When Spain laughed, so did the men beside him; his good nature was contagious, spreading like honey on bread. Encouraged by their glee, he continued, "I mean, I understand America's boss's photos, but a random guy in a football crowd? Hey, speaking of that, America, lucky - your bosses let you in photos?"

No response. Unfazed, Spain tried again. "America, you there?"

"America left," England said briskly, chiming into the conversation. He had been standing detachedly from the bustling group with a cold beverage in hand.

"You said goodbye?"

"No," England admitted, whisking his drink with a plastic spoon. Ice clinked against the cup's rim, jingling like bells. "I assume his boss pulled him out."

"That's cold, man, leaving your lover in the dust like that?"

"Not especially," England muttered. He always clammed up at the mention of the notorious 'L' word. Instantly, France appeared at his side, draping an arm across England's shoulder and smirking.

"I assure you, Spain, he's weepingon the inside. Aren't you, _Angleterre_?"

England shoved him off harshly, drink nearly spilling. "Shut it, dick. There's a limit to how much idiocy I can take a day and those damned interview questions just about reached it."

("Don't change the topic," France hummed under his breath, but he let England do so anyway, retreating without much of a fight.)

"Oh, how could I _forget?_," Spain agreed with England. "Some of them, okay, they aren't used to Nations, but the rest of them! Hey, Romano, which one was your favorite?"

Across the room, Romano glanced up from a velvet pool table, cracking the cue-stick down by his toe. "What the hell?"

"Which interview question was worst?"

"They were _all _fucking stupid." He stopped to consider, and in a voice rich with mocking, answered, "'If you get shot, will the country explode?' I wanted to rip off that bastard's face!"
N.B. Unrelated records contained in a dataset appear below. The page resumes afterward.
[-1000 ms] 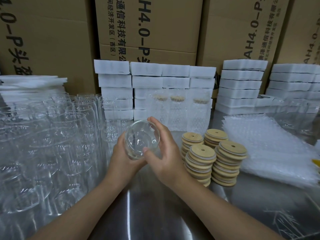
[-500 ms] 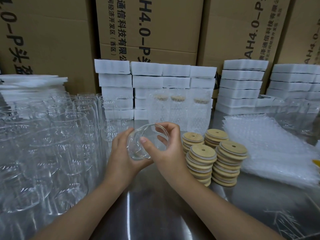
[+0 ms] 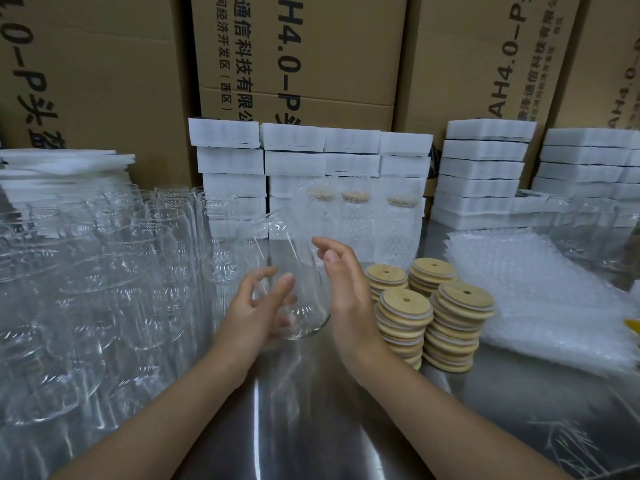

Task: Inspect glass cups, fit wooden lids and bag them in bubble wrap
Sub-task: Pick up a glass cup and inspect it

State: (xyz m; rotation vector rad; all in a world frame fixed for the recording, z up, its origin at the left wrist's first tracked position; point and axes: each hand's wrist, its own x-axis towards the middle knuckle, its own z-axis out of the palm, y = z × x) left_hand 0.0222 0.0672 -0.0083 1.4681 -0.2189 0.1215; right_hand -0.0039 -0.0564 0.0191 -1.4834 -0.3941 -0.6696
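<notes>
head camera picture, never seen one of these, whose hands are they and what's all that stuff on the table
There is no machine here. A person wears a camera on the head, so this single picture looks down at their own arms. The left hand grips a clear glass cup, base down; the right hand is open beside it. On the steel table are empty glasses on the left, stacks of wooden lids and bubble-wrap bags on the right, and already wrapped cups behind.
</notes>
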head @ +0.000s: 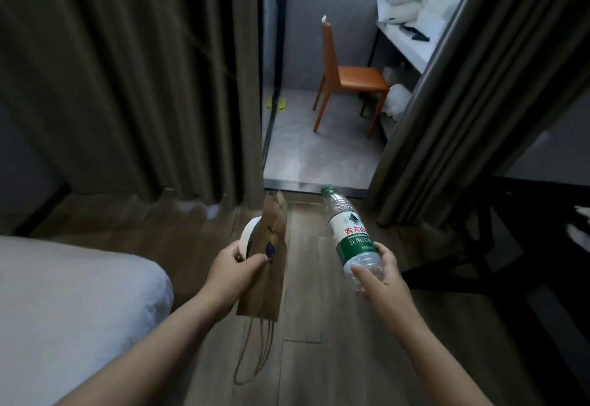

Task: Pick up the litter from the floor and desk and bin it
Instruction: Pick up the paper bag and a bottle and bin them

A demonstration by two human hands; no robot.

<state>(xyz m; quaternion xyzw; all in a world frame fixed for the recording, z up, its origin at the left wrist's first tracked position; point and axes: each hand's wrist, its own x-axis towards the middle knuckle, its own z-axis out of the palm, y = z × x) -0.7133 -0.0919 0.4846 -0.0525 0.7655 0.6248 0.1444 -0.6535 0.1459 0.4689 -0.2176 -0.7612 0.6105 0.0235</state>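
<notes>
Two hands (230, 267) (381, 276), one bottle (349, 230), one paper bag (273, 223), one chair (357, 78)

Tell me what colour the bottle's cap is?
The bottle cap is green, clearest in the head view.

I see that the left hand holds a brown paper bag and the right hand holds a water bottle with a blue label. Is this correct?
Not fully. In the head view the water bottle has a green and white label, not a blue one. The rest is right: the left hand holds the brown paper bag and the right hand holds the bottle.
</notes>
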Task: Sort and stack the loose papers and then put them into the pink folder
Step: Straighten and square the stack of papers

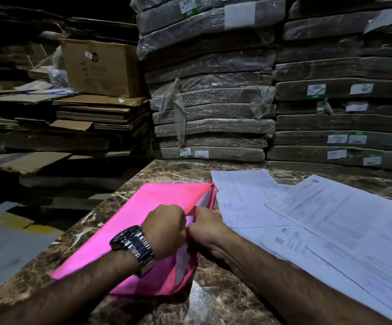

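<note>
A pink folder (141, 221) lies flat on the brown marble table (216, 306), its open edge facing right. My left hand (164, 231), with a metal watch on the wrist, grips the folder's top flap at that edge. My right hand (204, 228) pinches the same edge from the right side, knuckles touching the left hand. A sliver of white paper shows inside the opening. Several loose printed papers (331, 221) lie spread and overlapping to the right of the folder, partly under my right forearm.
Tall stacks of plastic-wrapped flat bundles (213, 95) stand right behind the table. Flattened cardboard (73, 113) and a brown box (101, 66) are piled at the left. The table's left edge drops to a grey floor (7, 242).
</note>
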A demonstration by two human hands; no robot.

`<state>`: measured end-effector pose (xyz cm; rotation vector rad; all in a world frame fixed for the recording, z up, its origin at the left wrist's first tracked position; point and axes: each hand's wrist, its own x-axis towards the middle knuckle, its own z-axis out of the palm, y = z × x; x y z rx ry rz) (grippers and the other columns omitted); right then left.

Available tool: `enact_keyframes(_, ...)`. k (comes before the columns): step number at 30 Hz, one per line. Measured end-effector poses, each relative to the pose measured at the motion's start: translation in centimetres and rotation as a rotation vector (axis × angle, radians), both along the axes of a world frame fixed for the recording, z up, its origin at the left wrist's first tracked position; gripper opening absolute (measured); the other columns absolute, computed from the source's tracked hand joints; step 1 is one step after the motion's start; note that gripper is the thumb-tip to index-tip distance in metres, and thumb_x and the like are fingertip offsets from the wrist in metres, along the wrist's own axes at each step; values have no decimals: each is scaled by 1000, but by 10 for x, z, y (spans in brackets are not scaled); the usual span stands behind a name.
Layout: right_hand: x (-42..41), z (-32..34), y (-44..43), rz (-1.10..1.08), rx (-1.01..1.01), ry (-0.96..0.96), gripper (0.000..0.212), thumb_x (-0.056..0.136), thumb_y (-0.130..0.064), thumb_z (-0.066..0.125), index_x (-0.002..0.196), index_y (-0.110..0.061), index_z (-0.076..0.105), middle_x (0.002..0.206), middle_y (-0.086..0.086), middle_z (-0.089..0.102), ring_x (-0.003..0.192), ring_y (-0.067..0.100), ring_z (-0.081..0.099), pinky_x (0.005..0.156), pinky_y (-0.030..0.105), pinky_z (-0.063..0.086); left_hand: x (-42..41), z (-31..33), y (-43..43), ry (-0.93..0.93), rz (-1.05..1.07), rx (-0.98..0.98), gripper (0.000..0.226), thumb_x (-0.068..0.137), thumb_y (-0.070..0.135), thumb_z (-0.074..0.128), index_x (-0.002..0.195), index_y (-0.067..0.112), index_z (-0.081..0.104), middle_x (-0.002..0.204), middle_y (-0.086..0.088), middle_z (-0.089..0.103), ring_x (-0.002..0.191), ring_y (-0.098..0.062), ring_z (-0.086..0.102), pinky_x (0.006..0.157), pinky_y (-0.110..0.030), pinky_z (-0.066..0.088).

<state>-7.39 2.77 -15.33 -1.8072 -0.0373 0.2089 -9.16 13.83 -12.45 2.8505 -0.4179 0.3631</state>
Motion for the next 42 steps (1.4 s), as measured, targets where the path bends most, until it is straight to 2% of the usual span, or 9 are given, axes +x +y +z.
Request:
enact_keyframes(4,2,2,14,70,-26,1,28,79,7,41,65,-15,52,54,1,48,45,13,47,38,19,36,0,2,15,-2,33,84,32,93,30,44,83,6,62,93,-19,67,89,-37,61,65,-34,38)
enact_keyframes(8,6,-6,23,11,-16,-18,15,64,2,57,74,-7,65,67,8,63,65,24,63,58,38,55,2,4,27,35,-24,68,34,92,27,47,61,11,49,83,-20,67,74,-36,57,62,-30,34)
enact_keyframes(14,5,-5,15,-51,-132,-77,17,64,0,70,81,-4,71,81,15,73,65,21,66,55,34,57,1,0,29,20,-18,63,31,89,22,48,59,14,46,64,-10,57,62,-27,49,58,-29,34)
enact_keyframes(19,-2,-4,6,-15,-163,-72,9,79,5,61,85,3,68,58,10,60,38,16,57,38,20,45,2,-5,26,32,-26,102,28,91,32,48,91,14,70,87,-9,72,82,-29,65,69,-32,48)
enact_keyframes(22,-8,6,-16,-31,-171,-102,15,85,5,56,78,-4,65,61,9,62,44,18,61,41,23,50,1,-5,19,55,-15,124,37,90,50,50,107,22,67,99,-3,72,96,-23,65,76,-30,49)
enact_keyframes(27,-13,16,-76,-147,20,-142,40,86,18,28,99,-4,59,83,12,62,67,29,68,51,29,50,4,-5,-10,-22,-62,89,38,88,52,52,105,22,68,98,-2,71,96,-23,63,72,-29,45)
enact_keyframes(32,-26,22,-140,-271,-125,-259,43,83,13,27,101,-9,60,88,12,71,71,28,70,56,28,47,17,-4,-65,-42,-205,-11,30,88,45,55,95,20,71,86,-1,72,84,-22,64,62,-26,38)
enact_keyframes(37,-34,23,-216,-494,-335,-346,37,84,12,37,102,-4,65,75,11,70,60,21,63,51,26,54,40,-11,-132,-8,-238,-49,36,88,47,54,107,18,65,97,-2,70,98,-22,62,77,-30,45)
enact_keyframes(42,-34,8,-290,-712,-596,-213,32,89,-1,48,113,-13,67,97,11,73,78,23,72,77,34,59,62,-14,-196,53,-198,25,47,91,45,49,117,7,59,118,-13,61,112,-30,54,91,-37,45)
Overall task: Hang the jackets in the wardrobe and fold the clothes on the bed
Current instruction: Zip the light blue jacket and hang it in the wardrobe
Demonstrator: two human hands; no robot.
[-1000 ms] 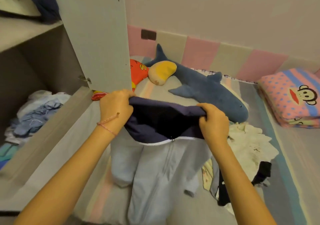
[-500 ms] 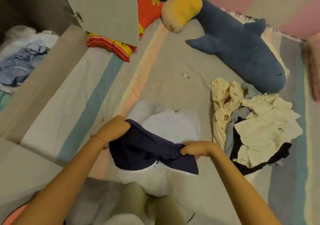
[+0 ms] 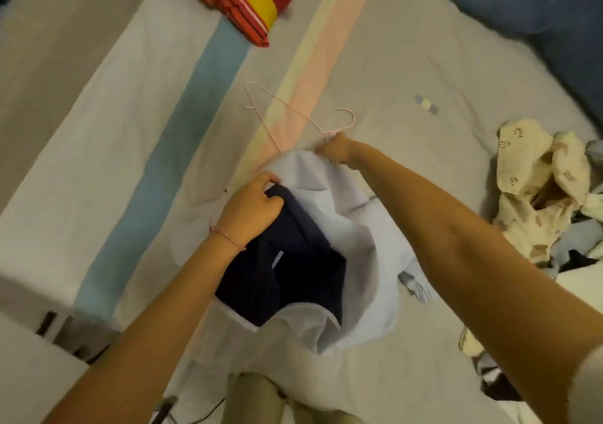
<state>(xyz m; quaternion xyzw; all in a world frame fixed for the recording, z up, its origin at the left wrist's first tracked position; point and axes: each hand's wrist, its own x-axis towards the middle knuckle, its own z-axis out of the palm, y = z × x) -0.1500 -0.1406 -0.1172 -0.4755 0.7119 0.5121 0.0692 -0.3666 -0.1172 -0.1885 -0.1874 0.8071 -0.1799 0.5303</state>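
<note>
The jacket [image 3: 355, 244], pale blue with a navy lining, lies bunched near the bed's [image 3: 391, 65] near edge, under my hands. The pink hanger [image 3: 352, 117] lies just beyond it. My left hand [image 3: 251, 208] is clenched on the navy collar; my right hand [image 3: 336, 148], at the jacket's far edge, has its fingers curled on the hanger's neck below the hook.

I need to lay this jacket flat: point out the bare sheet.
Bare sheet lies left of the pink hanger, between red cushion and jacket, and right of it, toward the blue plush. The clothes pile crowds the right edge.
</note>
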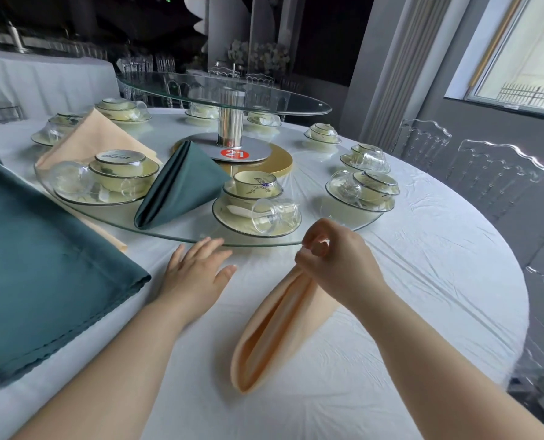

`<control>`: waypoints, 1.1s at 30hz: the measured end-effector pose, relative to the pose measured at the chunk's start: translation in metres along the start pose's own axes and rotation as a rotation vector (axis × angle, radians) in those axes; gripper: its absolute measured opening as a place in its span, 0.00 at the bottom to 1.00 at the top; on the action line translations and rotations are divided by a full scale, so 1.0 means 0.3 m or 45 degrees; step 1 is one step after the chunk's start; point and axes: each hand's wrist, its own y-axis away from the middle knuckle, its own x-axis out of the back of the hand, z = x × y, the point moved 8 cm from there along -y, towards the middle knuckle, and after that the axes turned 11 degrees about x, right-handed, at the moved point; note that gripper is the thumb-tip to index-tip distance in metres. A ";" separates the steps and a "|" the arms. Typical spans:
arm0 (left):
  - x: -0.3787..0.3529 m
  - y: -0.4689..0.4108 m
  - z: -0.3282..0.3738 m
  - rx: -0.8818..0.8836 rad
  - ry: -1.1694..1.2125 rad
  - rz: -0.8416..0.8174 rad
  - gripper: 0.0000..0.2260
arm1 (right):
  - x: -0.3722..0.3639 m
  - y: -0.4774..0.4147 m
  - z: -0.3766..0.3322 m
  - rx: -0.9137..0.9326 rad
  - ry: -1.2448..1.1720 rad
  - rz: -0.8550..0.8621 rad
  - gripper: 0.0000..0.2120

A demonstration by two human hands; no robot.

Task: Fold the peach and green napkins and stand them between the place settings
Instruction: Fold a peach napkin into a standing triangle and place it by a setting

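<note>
Table [407, 281]: carries glass turntable [175, 234].
Plate [229, 221], on turntable: bowls [254, 185], tipped glass [275, 215].
Right hand [337, 265]: pinches peach napkin [274, 328] tip.
Left hand [194, 271]: fingers straight, near turntable.

Matt, smooth cloth: peach napkin [274, 328], green napkin [181, 185]. White table cover [423, 265] wrinkled, w/ slight shine. Clear, glossy glass turntable [201, 233]. Polished metal column [231, 122]. Glazed, glossy ceramic bowls [255, 182]. Transparent plastic chairs [499, 173].
</note>
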 end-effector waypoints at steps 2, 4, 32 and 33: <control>0.002 0.002 -0.009 0.016 0.001 -0.009 0.19 | 0.008 -0.005 -0.004 0.024 -0.040 -0.003 0.06; 0.004 0.005 -0.013 0.038 -0.010 -0.010 0.19 | 0.030 -0.015 0.001 0.063 -0.086 0.005 0.09; -0.033 -0.029 0.046 -0.185 -0.161 0.099 0.38 | 0.021 -0.617 0.194 0.258 0.333 0.206 0.17; -0.036 -0.032 0.041 -0.178 -0.153 0.088 0.32 | 0.012 -0.627 0.201 0.244 0.329 0.219 0.17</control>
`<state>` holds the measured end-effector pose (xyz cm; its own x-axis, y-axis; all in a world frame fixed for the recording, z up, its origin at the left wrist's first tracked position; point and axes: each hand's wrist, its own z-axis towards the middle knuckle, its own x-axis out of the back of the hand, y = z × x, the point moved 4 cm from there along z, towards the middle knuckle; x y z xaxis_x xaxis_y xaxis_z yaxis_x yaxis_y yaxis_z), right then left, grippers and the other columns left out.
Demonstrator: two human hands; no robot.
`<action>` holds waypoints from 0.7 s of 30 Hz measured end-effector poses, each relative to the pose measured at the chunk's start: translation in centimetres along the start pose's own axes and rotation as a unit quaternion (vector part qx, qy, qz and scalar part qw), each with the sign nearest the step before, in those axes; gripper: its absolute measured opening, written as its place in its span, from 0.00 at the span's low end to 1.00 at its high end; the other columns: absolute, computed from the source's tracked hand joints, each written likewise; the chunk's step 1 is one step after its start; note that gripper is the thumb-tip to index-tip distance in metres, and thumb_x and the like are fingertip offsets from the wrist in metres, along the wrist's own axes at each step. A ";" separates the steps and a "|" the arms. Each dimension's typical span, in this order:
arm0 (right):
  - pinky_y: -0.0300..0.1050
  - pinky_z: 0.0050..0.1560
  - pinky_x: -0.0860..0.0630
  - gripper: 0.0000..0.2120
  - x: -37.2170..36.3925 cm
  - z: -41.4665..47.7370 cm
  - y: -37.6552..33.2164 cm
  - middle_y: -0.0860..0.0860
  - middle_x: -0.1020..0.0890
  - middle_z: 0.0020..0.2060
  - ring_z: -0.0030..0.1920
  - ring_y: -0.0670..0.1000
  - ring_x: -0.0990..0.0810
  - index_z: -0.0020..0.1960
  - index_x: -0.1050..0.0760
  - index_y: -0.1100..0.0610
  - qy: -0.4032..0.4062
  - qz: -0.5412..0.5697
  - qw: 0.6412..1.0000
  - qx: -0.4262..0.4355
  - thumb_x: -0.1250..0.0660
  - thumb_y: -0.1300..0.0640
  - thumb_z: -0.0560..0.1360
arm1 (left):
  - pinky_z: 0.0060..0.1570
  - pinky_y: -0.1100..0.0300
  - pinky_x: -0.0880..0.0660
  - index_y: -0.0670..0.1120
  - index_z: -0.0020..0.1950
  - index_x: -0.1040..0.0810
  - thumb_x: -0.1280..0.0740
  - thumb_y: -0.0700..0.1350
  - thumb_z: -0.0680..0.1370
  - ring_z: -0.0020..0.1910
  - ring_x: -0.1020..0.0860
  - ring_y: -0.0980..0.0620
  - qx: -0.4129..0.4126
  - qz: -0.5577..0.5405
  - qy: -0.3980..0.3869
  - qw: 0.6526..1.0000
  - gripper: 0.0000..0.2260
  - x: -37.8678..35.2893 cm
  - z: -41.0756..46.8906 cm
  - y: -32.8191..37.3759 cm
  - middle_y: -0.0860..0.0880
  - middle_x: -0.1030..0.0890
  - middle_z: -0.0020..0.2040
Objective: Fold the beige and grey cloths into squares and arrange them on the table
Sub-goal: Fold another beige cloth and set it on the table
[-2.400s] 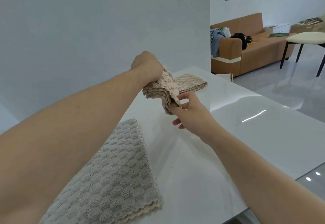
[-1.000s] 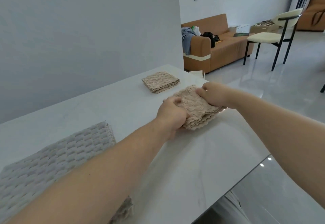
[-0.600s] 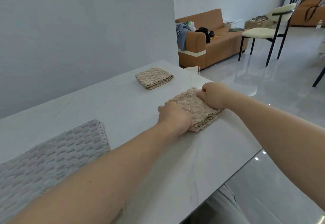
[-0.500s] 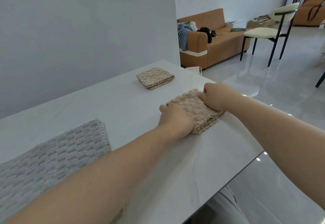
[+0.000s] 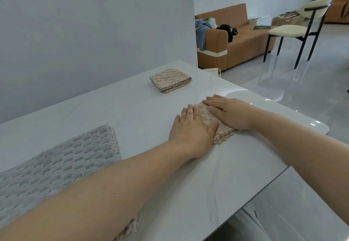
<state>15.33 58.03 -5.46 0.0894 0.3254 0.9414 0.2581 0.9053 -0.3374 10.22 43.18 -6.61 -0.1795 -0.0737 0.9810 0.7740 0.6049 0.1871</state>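
**Both palms flat on the folded beige cloth**

I am watching both hands lying flat on the folded beige cloth (image 5: 209, 120), which is resting on the tabletop (image 5: 132, 112) close to its right-hand edge. The left hand (image 5: 191, 130) is pressing palm-down on the cloth's left part. Its fingers (image 5: 189, 111) are lying straight and close together, pointing away from the person, and its thumb is reaching across the cloth's middle. The right hand (image 5: 231, 113) is covering the right part, with fingers straight, slightly spread and pointing left. Neither hand is pinching or curling round anything. I cannot tell whether the left thumb is touching the right hand.

The cloth's scalloped near edge is sticking out just below the left thumb. The tabletop's edge is running just beyond the right wrist, with the glossy floor (image 5: 283, 93) dropping away past it.

Ahead of the fingers, bare tabletop is lying open up to a second beige cloth (image 5: 171, 80), folded square and sitting well apart from both hands. Left of the left fingers, more bare surface is stretching to the grey cloth (image 5: 56, 165), which is lying spread flat with the left forearm crossing its near corner. A wall (image 5: 94, 32) is closing off the far side. A chair (image 5: 298, 29) and a sofa (image 5: 245, 46) are standing far off, ahead and to the right.
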 end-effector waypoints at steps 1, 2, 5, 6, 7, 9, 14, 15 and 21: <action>0.43 0.78 0.53 0.24 -0.3 0.1 0.4 0.42 0.43 0.81 0.81 0.43 0.51 0.81 0.43 0.44 -0.007 0.002 1.000 -0.005 0.51 0.43 0.86 | 0.80 0.49 0.56 0.41 0.83 0.58 0.56 0.66 0.82 0.82 0.57 0.47 0.000 0.004 0.003 1.000 0.38 -0.1 0.0 -0.2 0.44 0.56 0.83; 0.44 0.79 0.54 0.25 -0.4 0.2 0.7 0.42 0.45 0.81 0.81 0.43 0.52 0.82 0.45 0.43 -0.014 -0.001 1.000 -0.011 0.52 0.42 0.86 | 0.80 0.49 0.56 0.41 0.83 0.58 0.56 0.67 0.82 0.82 0.57 0.47 0.002 0.009 0.004 1.000 0.39 -0.2 0.0 -0.5 0.44 0.56 0.83; 0.49 0.81 0.56 0.27 -0.5 0.4 0.8 0.43 0.49 0.82 0.81 0.44 0.56 0.83 0.50 0.44 -0.031 -0.025 0.999 -0.026 0.55 0.40 0.85 | 0.80 0.49 0.57 0.42 0.83 0.58 0.56 0.70 0.80 0.82 0.56 0.47 0.009 0.011 -0.007 1.000 0.42 -0.1 -0.3 -1.0 0.43 0.56 0.83; 0.51 0.81 0.56 0.28 -0.5 0.5 0.6 0.44 0.50 0.82 0.81 0.45 0.56 0.83 0.52 0.45 -0.039 -0.045 0.998 -0.029 0.56 0.40 0.85 | 0.80 0.49 0.57 0.42 0.83 0.58 0.56 0.70 0.80 0.82 0.57 0.47 0.008 0.009 -0.011 1.000 0.42 0.0 -0.4 -1.1 0.44 0.56 0.83; 0.54 0.81 0.57 0.28 -0.4 0.5 0.4 0.44 0.51 0.82 0.82 0.46 0.56 0.83 0.53 0.46 -0.049 -0.072 0.996 -0.033 0.57 0.41 0.85 | 0.80 0.49 0.57 0.42 0.83 0.59 0.56 0.71 0.80 0.82 0.57 0.47 0.006 0.005 -0.018 1.000 0.43 0.0 -0.5 -1.3 0.44 0.57 0.83; 0.59 0.80 0.59 0.28 0.0 0.6 -0.2 0.46 0.52 0.83 0.82 0.48 0.57 0.83 0.55 0.48 -0.065 -0.133 0.988 -0.045 0.59 0.42 0.86 | 0.80 0.49 0.58 0.42 0.83 0.60 0.55 0.71 0.79 0.82 0.58 0.47 0.001 -0.010 -0.036 0.999 0.43 0.5 -0.6 -1.5 0.44 0.58 0.83; 0.54 0.80 0.52 0.26 1.9 0.2 -5.2 0.51 0.43 0.82 0.82 0.52 0.50 0.82 0.47 0.56 0.003 -0.118 0.993 0.007 0.56 0.49 0.87 | 0.80 0.55 0.56 0.43 0.83 0.58 0.49 0.66 0.82 0.82 0.56 0.51 -0.029 -0.029 -0.048 0.998 0.39 3.3 -3.7 -2.8 0.45 0.55 0.84; 0.54 0.79 0.48 0.24 2.0 0.2 -6.6 0.53 0.38 0.80 0.80 0.53 0.45 0.81 0.43 0.56 0.011 -0.105 0.994 0.028 0.55 0.50 0.87 | 0.79 0.56 0.55 0.42 0.83 0.57 0.48 0.63 0.83 0.82 0.55 0.52 -0.036 -0.025 -0.049 0.998 0.37 3.9 -4.8 -3.4 0.46 0.54 0.84; 0.54 0.74 0.36 0.20 0.5 1.5 -15.6 0.46 0.28 0.73 0.78 0.48 0.39 0.72 0.29 0.49 0.002 -0.055 0.991 0.123 0.50 0.47 0.86 | 0.76 0.62 0.51 0.47 0.84 0.51 0.47 0.58 0.85 0.81 0.49 0.55 -0.009 -0.015 0.016 1.000 0.31 7.4 -10.8 -9.9 0.52 0.49 0.83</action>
<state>9.94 44.46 0.25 0.0774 0.2205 0.9723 0.0232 0.9746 -0.2229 7.73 28.09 -0.63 -0.1839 -0.1181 0.9758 0.7788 0.5882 0.2180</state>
South Korea shook his head eagerly. "No, the _worst _was 'how are wars started'? How did we answer that one, again? I know what _I _wanted to say."

"Which was?," China asked. Grinning deviously, South Korea jumped to his feet and struck a pose, pointing his finger accusatorily at the empty air.

"Humans, _bitch_!"

All Nations but China laughed at this - Prussia even clapped, hooting merrily while France called 'Amen'! Leaning into the beige couch, China sighed, looking wary.

"This is only the beginning - it's a sign," he said ominously. "They're going to try and blame all their mistakes on _us._"

No one dared respond to that. China's warning was either drowned by cheer or ignored to keep the mood light. Hungary fell into the latter, hastily changing the subject. Looking to the long-forgotten TV screen, she asked, "Which question are they on now?"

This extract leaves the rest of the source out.